De manera similar, los hombres libres también recurrieron a extremos tremendos para evitar ser reclutados en el servicio militar: "hordas de cobardes" escaparon a Canadá; algunos cortaron extremidades; otros consiguieron la habilidad de un cirujano para extraerles los dientes, lo que motivó la sugerencia del preboste mariscal de que "fueran enviados al ejército, aunque sólo fuera para convertirse en el hazmerreír y el trasero de los soldados" ("Self- Mutilación para escapar de la sequía " Gaceta diaria de Chattanooga, 9 de agosto de 1864). El comienzo de la Guerra Civil en 1861 trajo numerosos relatos de desfiguraciones autoinfligidas que dejaron a los hombres incapaces de servir. Al parecer, reconsiderando su decisión de alistarse en el ejército, un hombre de Cleveland regresó a la oficina de reclutamiento e intentó sobornar al reclutador para que lo liberara de su obligación. Cuando el oficial se negó, el hombre se cortó varios dedos del pie. los Cleveland Herald diario se lamentó, "[l] e ha conseguido lo que deseaba: la liberación del servicio militar, pero ¿a qué costo de virilidad, sufrimiento físico e inconvenientes?" ("Self-Mutilation", 10 de octubre de 1862). Se veneraba el patriotismo y los intentos de evitar el servicio se consideraban particularmente deshonrosos. "Todo hombre culpable del acto debe ser expulsado para siempre de la sociedad de los hombres" ("Self-Mutilation", 10 de octubre de 1862).
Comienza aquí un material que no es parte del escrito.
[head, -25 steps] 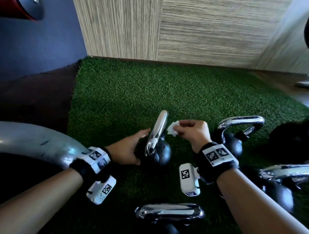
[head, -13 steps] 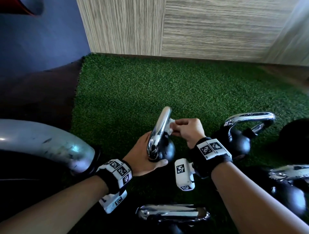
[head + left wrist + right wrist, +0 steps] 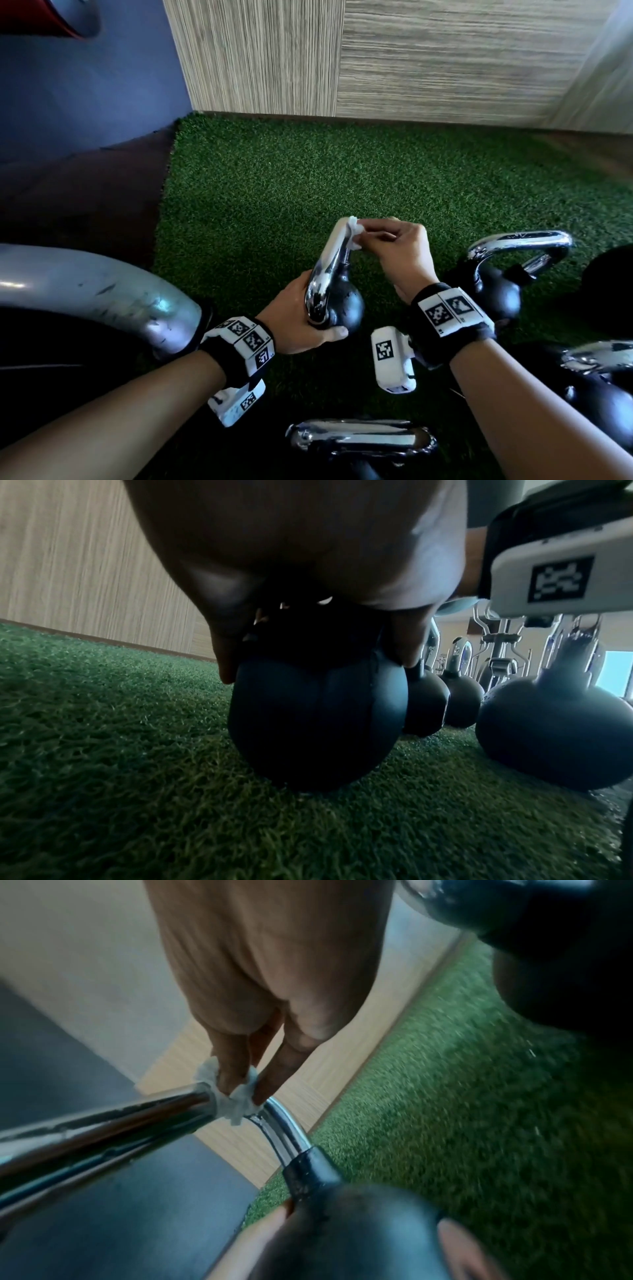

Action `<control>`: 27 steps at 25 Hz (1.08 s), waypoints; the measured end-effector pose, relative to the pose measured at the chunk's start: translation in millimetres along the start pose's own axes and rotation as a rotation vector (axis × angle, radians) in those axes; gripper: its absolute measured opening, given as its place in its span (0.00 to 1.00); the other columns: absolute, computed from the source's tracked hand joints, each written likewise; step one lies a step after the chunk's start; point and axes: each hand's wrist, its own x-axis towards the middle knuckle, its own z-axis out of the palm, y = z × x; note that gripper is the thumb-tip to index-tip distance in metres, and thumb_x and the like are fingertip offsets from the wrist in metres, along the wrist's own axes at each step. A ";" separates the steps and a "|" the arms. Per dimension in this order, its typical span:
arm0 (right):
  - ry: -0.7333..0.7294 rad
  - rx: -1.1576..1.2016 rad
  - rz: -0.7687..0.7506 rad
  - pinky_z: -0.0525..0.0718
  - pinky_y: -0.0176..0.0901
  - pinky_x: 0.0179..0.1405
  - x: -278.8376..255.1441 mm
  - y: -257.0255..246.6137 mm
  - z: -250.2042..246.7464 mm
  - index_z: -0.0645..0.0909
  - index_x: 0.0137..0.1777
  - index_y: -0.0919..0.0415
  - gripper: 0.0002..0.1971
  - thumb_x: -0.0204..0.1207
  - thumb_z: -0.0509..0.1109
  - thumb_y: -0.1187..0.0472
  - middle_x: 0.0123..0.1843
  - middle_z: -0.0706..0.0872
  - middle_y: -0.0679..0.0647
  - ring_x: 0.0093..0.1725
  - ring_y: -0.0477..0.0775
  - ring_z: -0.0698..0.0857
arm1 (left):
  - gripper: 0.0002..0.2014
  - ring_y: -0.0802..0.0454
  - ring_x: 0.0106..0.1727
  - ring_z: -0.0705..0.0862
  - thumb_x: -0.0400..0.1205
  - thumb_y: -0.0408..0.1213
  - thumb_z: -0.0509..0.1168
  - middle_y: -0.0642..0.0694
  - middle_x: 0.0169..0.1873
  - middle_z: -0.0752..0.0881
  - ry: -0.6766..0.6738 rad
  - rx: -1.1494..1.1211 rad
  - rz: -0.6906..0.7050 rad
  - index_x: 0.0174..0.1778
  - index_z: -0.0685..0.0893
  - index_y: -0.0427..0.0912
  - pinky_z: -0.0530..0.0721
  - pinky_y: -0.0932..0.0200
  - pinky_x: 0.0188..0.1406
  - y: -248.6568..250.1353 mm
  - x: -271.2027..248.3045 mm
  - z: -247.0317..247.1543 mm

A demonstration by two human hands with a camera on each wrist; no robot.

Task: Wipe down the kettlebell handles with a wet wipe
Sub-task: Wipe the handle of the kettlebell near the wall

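Wet wipe (image 3: 353, 234) mostly hidden under right hand (image 3: 399, 251)

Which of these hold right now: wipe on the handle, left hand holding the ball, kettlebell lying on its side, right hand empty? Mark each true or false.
1. The wet wipe touches the chrome handle. True.
2. The left hand grips the kettlebell at its black ball. True.
3. That kettlebell lies flat on the green turf. False: it is tilted, handle up, ball on the turf.
4. The right hand holds nothing. False: its fingers pinch the wipe.
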 end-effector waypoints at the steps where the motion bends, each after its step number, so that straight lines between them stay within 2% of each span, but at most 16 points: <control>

En medio de estas historias de automutilación y desfiguración había cuentos de devoción. Cuando los dos hijos mayores de Leonard Johnson se alistaron en el ejército, su hijo menor, John, de diecisiete años, trató de alistarse también, pero se consideró demasiado joven y le dijeron que era su deber quedarse con su padre. Demostrando inequívocamente su objeción, John se ahorcó. Sus motivaciones eran quizás cuestionables - "[suplicó] como una excusa de que estaría solo con sus hermanos lejos" - pero, contrastando su dedicación personal con los actos de las masas desleales que huían del país para evitar el servicio, el Oregonian de la mañana señaló que el suicidio de John Johnson sería "memorable en el futuro" ("Self-Mutilation to Escape the Draft", 24 de septiembre de 1862).

Bibliografía

"Intento de suicidio por parte de una esclava". Libertador, Boston, 10 de julio de 1846.

Douglass, Frederick. Narrativa de Frederick Douglass, escrita por él mismo, [1845]. Boston: St. Martin's Press, 2003.

Franklin, John Hope. De la esclavitud a la libertad. 8ª ed. Boston: McGraw-Hill, 2000.

Gutman, Herbert. La familia negra en esclavitud y libertad. Nueva York: Vintage, 1977.

Joyner, Charles. Abajo en la rivera. 2ª ed. Urbana: University of Illinois Press, 1984.

Morgan, Philip. Contrapunto esclavo. Chapel Hill: Universidad de Carolina del Norte, 1998.

"Asesinato y suicidio de un secuestrador de esclavos". Crónica diaria y centinela, Augusta, GA, 17 de octubre de 1855.

"Auto-Mutilación". Cleveland Herald diario, Cleveland, OH, 10 de octubre de 1862.

"Auto-mutilación para escapar de la corriente". Gaceta diaria de Chattanooga, Chattanooga, TN, 9 de agosto de 1864.

"Auto-mutilación para escapar de la corriente". Oregonian de la mañana, Portland, OR, 24 de septiembre de 1862.

"Suicidio de un esclavo". Cleveland Herald, Cleveland, OH, 21 de junio de 1850.

"Suicidio de un esclavo". Milwaukee Daily Sentinel and Gazette, Milwaukee, WI, 25 de junio de 1850.

"Suicidio de un esclavo". Libertador, Boston, 19 de julio de 1850.